Schreiber works as a volunteer in Ukraine, the homeland of his Jewish grandfather. He sees people with Miep’s guts and praises Phelan and Rater for making the limited series feel as if it wasn’t buried in amber.
Today’s Impact
One of the subtle ways the miniseries feels contemporary as it moves through history is with each episode’s closing credits. Contemporary artists interpret old music courtesy of Este Haim of sister group Haim. As executive music producer, it chose Kamasi Washington, who performed Charlie Parker’s “Cheryl,” and King Princess and Orville Peck, who contributed inter alia to Bing Crosby’s “I’m Making Believe.”
Haim, who is also Jewish and keenly aware of the parallels between WWII and today’s antisemitism, said: “I’d be lying if I said there weren’t times in 2023 when I was really scared. Almost 100 years later and we’re still dealing with this shit.” He’s fascinated by this tiny woman who stood up to the Nazis.As Haim puts it, Miep was “a scourge.”
Miep eventually wrote a memoir where Powley was thinking about his Bible while filming this.
“I read it three times in a row before I started, just to understand his voice because it was written from his point of view, and you can really understand how outspoken, brash, confident and funny he is. Powley says.
Filming took five months, mainly in the Czech Republic, where Amsterdam was replaced by Prague. All concerned say that working on the project left a mark. Independently, they talk about how they hope Miep’s example encourages people to take action even against unspeakable evil.
“This is incredibly scary,” Cole says. “It’s just, like, sometimes I don’t quite understand.
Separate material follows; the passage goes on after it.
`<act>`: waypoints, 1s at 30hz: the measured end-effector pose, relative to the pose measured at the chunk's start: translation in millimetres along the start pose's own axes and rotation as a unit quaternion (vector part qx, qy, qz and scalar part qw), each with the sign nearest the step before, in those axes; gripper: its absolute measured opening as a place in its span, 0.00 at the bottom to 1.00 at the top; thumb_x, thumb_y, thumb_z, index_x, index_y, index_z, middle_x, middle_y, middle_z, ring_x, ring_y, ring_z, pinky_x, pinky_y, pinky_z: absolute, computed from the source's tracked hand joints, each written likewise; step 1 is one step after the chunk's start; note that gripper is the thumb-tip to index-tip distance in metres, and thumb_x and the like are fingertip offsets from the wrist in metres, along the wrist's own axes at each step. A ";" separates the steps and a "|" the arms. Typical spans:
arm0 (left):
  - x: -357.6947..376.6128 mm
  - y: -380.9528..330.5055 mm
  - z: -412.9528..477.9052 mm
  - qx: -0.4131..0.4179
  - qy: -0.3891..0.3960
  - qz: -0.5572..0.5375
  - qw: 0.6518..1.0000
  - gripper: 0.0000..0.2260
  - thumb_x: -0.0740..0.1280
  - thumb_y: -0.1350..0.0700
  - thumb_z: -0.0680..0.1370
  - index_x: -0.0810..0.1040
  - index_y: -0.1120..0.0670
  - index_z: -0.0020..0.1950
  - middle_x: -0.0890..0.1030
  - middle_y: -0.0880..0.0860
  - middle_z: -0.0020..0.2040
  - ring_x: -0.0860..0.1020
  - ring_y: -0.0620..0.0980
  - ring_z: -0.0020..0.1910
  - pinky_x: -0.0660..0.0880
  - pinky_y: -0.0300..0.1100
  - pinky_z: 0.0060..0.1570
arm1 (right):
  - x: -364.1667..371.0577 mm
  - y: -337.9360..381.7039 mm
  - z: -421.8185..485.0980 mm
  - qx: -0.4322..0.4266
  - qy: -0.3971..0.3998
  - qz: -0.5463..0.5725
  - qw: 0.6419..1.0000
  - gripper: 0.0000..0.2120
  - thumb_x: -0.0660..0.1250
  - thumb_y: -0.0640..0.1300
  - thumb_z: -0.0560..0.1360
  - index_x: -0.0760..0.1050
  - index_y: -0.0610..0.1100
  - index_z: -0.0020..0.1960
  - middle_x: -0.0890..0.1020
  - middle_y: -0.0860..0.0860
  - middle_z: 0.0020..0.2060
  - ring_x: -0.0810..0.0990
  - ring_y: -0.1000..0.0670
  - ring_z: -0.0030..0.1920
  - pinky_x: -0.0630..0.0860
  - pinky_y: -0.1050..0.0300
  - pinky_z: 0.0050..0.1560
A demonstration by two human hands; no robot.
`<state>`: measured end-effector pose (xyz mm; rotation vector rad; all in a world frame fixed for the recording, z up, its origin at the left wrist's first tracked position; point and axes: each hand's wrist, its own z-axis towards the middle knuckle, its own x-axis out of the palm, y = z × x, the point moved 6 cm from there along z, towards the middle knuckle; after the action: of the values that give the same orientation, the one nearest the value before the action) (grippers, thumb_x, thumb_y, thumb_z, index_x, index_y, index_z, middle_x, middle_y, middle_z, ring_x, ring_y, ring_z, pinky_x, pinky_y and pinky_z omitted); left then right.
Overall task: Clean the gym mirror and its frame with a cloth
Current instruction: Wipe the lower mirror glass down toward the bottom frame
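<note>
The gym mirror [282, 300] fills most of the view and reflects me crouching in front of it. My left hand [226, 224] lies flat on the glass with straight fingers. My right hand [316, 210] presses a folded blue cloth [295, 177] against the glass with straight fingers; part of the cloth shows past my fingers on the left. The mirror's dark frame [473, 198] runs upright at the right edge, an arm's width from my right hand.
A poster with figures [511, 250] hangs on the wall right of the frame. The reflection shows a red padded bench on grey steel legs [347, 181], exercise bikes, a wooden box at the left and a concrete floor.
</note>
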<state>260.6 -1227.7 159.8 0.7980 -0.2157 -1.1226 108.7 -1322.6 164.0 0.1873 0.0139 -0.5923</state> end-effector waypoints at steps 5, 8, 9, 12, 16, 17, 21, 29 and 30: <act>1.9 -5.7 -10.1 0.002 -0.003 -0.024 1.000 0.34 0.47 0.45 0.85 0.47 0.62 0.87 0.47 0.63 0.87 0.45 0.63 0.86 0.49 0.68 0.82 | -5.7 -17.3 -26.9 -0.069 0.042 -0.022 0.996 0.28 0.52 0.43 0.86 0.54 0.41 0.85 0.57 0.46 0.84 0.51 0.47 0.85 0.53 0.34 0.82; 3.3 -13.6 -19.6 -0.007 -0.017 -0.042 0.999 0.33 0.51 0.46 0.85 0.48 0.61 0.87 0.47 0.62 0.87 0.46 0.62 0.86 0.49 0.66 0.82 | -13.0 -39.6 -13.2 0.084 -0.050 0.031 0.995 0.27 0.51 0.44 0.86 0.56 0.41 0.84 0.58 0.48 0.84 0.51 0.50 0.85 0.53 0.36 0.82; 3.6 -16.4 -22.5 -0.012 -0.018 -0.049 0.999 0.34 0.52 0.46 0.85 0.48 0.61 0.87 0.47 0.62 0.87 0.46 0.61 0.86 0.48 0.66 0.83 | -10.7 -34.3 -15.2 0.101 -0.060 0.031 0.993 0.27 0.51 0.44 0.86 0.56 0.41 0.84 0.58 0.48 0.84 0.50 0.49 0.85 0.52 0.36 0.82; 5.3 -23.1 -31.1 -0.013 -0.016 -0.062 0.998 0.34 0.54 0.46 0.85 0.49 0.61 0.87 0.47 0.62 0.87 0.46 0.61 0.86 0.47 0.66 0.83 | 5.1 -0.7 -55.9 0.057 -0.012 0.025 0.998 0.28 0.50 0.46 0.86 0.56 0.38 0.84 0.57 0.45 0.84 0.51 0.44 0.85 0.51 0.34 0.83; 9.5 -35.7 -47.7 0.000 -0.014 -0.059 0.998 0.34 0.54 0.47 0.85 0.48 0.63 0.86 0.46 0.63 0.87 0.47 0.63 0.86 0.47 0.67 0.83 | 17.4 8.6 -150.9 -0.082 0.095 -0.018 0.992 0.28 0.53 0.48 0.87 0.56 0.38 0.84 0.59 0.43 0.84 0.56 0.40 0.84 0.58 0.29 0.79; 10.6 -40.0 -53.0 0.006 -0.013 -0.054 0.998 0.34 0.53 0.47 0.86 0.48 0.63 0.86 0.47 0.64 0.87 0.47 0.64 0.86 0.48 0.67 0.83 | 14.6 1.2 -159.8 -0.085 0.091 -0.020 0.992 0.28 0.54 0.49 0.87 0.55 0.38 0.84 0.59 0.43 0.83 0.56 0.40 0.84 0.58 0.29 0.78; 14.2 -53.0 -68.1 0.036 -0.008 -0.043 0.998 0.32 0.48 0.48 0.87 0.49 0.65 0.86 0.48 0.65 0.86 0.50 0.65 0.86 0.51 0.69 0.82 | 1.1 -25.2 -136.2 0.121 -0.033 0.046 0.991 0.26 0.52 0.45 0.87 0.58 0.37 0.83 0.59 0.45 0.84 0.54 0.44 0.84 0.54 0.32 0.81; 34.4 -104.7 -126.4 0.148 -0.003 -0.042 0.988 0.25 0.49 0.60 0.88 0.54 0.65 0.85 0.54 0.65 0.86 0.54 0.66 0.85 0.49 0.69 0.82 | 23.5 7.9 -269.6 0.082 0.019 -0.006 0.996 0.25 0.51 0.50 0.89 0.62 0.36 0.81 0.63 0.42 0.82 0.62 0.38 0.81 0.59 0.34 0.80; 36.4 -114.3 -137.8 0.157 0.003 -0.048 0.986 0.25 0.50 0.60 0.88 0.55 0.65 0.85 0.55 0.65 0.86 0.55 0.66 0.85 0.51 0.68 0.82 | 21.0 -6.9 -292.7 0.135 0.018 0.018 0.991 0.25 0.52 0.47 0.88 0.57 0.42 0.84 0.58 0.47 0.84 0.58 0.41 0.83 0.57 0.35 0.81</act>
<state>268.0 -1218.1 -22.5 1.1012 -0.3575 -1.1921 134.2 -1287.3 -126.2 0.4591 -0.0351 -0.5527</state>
When I visit Anne Frank’s house, young Margot, you see a lot of images, you see the pictures on the walls, being in that space.
Powley sat quietly next to him and nodded. The cast and crew talk about how widespread anti-Semitism is. On the same October, as he was finishing a scene in Prague, anti-Semitic men hung a banner on the 405 flyover in Los Angeles stating that Kanye was right as he gave the Hitler salute.
“I don’t think you feel any less as a non-Jew,” Powley says. “But I think it’s just scary right now.”
The terror that was howling in Jewish communities is then felt again.
The day I write this, I attended an interfaith Holocaust commemoration, where a man talked about his parents who had met in the camps. Like the Franks, they were from Amsterdam.
During the Mass, I ran into a friend of mine, 93-year-old Holocaust survivor Hanna Keselman. Like many German Jews, Hanna’s family knew that Hitler was dangerous long before the rest of the world knew. They fled to France in 1933. It wasn’t far enough. At the age of 8, he was alone for four years. Hanna lost her father in the war and later moved to America.
He still tells his story today because no one should forget what happened and what happened. Two days before mass, anti-Jewish graffiti appeared in Greenwich Village.
Haim is right. This is scary.
“I was amazed at how modern, contemporary and relatable Tony and Joan’s take on this story was,” says Powley. “And that is incredibly important in the current political environment. So antisemitism is on the rise. There are now more displaced people in the world than ever before. So, if we’re going to do this show, people are like, ‘Well, what would I do?’ It was important to me and my family history to make him think.”